Imagine you have a collection of arrows pointing in various directions. If they're linearly dependent, then you can stretch, shrink, and reverse (but not rotate) them in such a way that if you lay them head-to-tail then they form a closed loop. For example, if you have three arrows that happen to all lie in the same plane (linearly dependent), then you can form a triangle out of them, but you can't if one of them sticks out of the plane formed by the other two (linearly independent).


Before we grapple with linear independence, it might be best to figure out what linear dependence means first.

When I think of the phrase "linear dependence" with regards to a set of vectors, what comes to mind for me is that, in some sense, one of those vectors "depends" on the other vectors in the set. The mathematical formalization for this dependence is:

A set of nonzero vectors $\{\mathbf{v}_k \}_{k=1}^n$ in a vector space $V$ over a field $F$ is called linearly dependent when there exists$^\dagger$ a $j$ so that one can write $\displaystyle \mathbf{v}_j = \sum_{k \neq j} c_k \mathbf{v}_k$, where $c_k \in F$.

So we say $\mathbf{v}_j$ "depends" on the other vectors: for any $d \in \mathbb{R}$, one can arrive at the point $d\mathbf{v}_j$ simply by travelling some distance in each of the other directions$^\ddagger$ $\mathbf{v}_{k \neq j}$. In other words, the span of the entire set of vectors is the same as the span of that same set of vectors but with $\mathbf{v}_j$ excluded. Note that, because $\mathbf{v}_j$ is nonzero, we must have $c_k \neq 0$ for at least one $k$.
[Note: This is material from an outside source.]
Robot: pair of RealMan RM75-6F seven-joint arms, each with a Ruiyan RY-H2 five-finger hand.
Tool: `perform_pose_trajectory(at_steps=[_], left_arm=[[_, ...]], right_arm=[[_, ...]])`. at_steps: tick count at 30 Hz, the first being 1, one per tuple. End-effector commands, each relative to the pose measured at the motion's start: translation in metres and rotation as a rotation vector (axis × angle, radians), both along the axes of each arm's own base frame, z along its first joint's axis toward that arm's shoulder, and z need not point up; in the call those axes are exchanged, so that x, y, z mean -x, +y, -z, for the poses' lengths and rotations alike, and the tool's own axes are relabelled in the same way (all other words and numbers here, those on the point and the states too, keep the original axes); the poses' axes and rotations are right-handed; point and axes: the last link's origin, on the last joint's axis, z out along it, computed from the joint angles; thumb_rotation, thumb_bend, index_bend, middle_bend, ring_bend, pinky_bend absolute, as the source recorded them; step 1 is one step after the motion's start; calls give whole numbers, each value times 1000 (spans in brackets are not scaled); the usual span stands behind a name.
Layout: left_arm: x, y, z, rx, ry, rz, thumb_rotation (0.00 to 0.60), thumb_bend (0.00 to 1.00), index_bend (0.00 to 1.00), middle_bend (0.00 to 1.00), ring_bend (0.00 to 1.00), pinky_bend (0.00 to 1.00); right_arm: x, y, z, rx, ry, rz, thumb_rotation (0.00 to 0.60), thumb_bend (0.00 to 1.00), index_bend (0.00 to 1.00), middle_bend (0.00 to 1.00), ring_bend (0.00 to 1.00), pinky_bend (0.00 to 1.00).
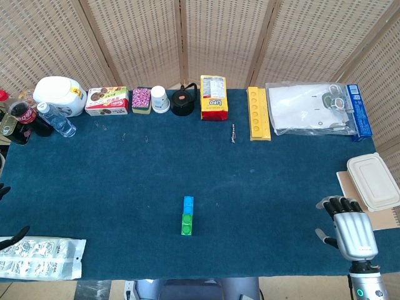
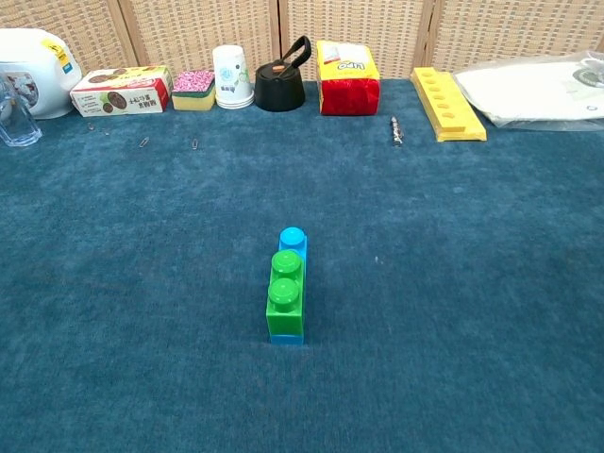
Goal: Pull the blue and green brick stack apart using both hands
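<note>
On the table [image 1: 262, 181], the brick stack [image 1: 187, 215] is left untouched; the right hand [image 1: 350, 228] is held with fingers [image 1: 340, 204] released, empty; the left hand's state cannot be told.

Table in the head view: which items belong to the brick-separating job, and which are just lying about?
Job: green brick stacked on blue brick; right hand; left hand.

Lying about: biscuit box, paper cup, yellow tray, food container.
</note>
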Motion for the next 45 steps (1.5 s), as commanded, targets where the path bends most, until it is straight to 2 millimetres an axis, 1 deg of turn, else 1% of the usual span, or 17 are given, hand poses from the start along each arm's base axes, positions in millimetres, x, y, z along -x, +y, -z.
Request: perform_pose_trajectory(at_steps=[1,5,8,11,14,15,19,23,28,31,32,36,41,43,45], left_arm=[[0,0,0,0,0,1,513,212,160,144,31,199],[-1,1,-1,2,2,6,518,212,160,144,31,198],[-2,3,-2,2,5,11,513,211,160,143,31,198],[-4,4,-4,17,5,19,515,212,160,144,31,199],[-7,5,-6,39,19,29,518,213,160,144,31,198],[-8,5,-6,45,28,34,516,213,160,144,31,198],[-14,7,-7,66,49,41,518,214,160,144,31,198],[-21,10,-8,80,68,49,516,214,160,144,31,198],[-27,15,-12,89,93,51,518,214,160,144,31,198],[-29,17,-14,92,107,51,517,215,160,144,31,199],[-30,18,-15,93,113,50,520,215,160,144,31,198],[-33,22,-18,97,124,49,516,215,160,144,31,198],[-33,24,-19,106,121,41,516,218,160,144,31,199],[-32,25,-20,112,111,33,518,218,160,143,31,199],[-30,27,-22,117,106,24,518,219,160,143,31,199]], right_arm=[[0,0,-1,1,-3,-1,600,44,400,378,317,302],[0,-2,0,-7,-26,-6,600,43,400,378,327,315],[-3,-7,2,-33,-62,-31,600,43,400,378,335,321],[-9,-18,4,-73,-122,-79,600,55,400,378,338,320],[-19,-35,8,-134,-201,-152,600,65,388,378,338,320],[-25,-42,11,-171,-234,-191,600,66,383,378,340,322],[-44,-63,17,-265,-262,-305,600,67,380,379,346,338],[-70,-83,29,-378,-253,-418,600,69,379,379,349,358],[-101,-104,44,-509,-227,-518,600,70,363,379,349,362],[-118,-114,51,-551,-211,-571,600,69,363,379,348,359],[-127,-118,54,-571,-193,-602,600,68,363,379,348,357],[-152,-127,66,-636,-140,-673,600,43,363,379,341,343],[-183,-132,79,-671,-74,-772,600,27,363,372,325,324],[-192,-132,84,-684,-62,-795,600,25,363,362,309,310],[-202,-133,92,-704,-43,-817,600,20,363,347,280,274]])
Rewriting the above as $\mathbf{v}_j - \displaystyle \sum_{k \neq j} c_k \mathbf{v}_k = 0$, we can now deduce that a set of $n$ vectors is linearly dependent $\iff$ we can find a set of constants $\{c_k\}_{k=1}^n$, not all zero, so that $\displaystyle \sum_{k=1}^n c_k \mathbf{v}_k = 0$. This statement is equivalent to our definition for linear independence:

A set of vectors $\{\mathbf{v}_k \}$ is called linearly independent $\iff$ we cannot find a set of constants $\{c_k\}_{k=1}^n$, not all zero, so that $\displaystyle \sum_{k=1}^n c_k \mathbf{v}_k = 0$. This is to say, $c_k = 0$ for all $k$ is the only solution to this equation.
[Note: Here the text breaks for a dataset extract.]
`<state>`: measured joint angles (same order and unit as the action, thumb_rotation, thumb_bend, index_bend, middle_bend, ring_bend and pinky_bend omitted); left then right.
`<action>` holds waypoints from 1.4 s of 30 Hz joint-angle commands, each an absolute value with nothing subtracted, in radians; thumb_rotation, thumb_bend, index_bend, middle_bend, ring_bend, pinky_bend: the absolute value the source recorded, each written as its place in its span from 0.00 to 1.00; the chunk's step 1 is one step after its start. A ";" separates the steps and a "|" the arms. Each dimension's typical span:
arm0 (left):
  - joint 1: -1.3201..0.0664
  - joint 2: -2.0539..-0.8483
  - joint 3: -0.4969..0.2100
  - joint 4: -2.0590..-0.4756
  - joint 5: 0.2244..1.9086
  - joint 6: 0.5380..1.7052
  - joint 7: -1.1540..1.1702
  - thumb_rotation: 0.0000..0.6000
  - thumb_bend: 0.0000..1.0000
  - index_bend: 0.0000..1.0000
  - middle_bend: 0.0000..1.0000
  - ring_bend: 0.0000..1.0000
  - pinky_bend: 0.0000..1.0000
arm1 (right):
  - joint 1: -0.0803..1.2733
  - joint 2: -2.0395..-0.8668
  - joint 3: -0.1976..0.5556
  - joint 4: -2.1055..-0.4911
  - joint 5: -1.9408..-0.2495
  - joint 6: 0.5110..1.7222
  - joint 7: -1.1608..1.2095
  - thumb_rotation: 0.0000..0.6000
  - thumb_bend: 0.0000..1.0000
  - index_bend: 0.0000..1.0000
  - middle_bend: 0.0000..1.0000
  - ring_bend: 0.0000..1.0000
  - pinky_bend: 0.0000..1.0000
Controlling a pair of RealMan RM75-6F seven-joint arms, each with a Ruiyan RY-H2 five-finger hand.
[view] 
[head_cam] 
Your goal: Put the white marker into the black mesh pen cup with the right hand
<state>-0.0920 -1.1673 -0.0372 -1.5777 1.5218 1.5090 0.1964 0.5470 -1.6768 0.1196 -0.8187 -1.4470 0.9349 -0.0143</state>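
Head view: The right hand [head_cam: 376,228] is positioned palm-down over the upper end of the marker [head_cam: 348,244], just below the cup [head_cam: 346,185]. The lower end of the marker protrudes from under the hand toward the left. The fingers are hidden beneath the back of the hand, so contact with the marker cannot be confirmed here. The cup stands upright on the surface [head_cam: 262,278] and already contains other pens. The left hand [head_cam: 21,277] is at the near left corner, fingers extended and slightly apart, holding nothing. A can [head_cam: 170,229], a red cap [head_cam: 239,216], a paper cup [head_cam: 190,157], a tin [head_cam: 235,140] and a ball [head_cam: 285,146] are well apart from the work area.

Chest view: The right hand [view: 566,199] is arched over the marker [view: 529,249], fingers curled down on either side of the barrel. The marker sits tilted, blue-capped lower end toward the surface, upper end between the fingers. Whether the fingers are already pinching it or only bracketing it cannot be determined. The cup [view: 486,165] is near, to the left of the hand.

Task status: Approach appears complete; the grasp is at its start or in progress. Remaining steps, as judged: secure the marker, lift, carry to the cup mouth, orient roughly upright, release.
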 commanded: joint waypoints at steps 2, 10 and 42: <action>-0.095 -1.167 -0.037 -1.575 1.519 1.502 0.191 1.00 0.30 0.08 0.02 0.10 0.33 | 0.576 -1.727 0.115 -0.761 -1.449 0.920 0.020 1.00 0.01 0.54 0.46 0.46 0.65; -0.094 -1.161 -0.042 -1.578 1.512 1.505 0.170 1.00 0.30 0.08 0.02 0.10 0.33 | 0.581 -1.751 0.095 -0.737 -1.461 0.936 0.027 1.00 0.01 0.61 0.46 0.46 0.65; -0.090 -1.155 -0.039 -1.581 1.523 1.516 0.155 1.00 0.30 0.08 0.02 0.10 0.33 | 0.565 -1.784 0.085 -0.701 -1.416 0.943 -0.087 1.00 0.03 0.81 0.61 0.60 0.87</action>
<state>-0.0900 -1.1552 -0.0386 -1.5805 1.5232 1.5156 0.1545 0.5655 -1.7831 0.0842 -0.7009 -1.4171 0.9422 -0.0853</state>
$^\dagger$ This $j$ is never unique.


$^\ddagger$ To give a concrete example, let $\displaystyle \mathbf{v}_1 = \left[1 \atop 0 \right], \mathbf{v}_2 = \left[0 \atop 1\right]$, and $\displaystyle \mathbf{v}_3 = \left[1 \atop 1\right]$ in $\mathbb{R}^2$. See that $\mathbf{v}_3$ depends on $\mathbf{v}_1$ and $\mathbf{v}_2$ since you can get to the point $d \mathbf{v}_3$ for any $d \in \mathbb{R}$ by first travelling $d$ units in the $\mathbf{v}_1$ direction and then $d$ units in the $\mathbf{v}_2$ direction.